- From: Terje Bless <link@tss.no>
- Date: Mon, 18 Jun 2001 17:39:12 +0200
- To: Christian Smith <csmith@barebones.com>
- cc: Martin Duerst <duerst@w3.org>, Nick Kew <nick@webthing.com>, Esmond Walshe <esmond.walshe@eeng.dcu.ie>, www-validator@w3.org
On 18.06.01 at 10:38, Christian Smith <csmith@barebones.com> wrote: >On Monday, June 18, 2001 at 1:39 AM, link@tss.no (Terje Bless) wrote: > >>Right. We can't guarantee a lossless roundtrip to ISO 10646[0] so every >>offset -- be it byte or character -- would need to be in terms of the >>UTF-8 encoded ISO 10646 version of the file. How would that affect your >>Error Browser Chris? > >Dealing with byte offsets would be nearly impossible. as long as I get >back a character offset everything should be fine. Yeah, but if your file is in MacRoman, will you be able to make use of a character offset obtained _after_ we've converted it into some encoding of UNICODE? >>Could we perhaps convert to Normalization Form C[2] and report Unicode >>character offsets (or even bytes if it's easier) from beginning of file? > >I don't see how the character offset is going to be any different between >UTF-8 and UTF-16. Byte based offsets would be different but character >offsets should be the same.
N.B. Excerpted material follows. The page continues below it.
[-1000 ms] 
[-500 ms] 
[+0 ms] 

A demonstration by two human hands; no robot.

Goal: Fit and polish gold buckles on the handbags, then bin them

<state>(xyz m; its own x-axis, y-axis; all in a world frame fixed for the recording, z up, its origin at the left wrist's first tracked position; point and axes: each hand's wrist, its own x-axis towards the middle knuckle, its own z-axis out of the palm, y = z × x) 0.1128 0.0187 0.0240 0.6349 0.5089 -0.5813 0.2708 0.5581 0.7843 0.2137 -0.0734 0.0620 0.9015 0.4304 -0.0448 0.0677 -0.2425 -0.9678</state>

Right. Did I imply anything else? :-) The problem I'm envisioning is where there are several possible UNICODE forms of a given MacRoman (or ISO-whatever, or ...) character. For instance, some combination symbols can be expressed either as their own unique code point, or as a set of equivalent combination characters. For instance, "LATIN CAPITAL LETTER A WITH RING ABOVE" ("Å") can be encoded as U+00C5, or decomposited as U+0041 U+030A; "LATIN CAPITAL LETTER A" followed by "COMBINING RING ABOVE". Which one you get is dependant on whether you use Normalization Form C (use combination chars) or Normalization Form D (decompose) or whatever random variant made sense at the time. :-|
Received on Monday, 18 June 2001 11:45:50 UTC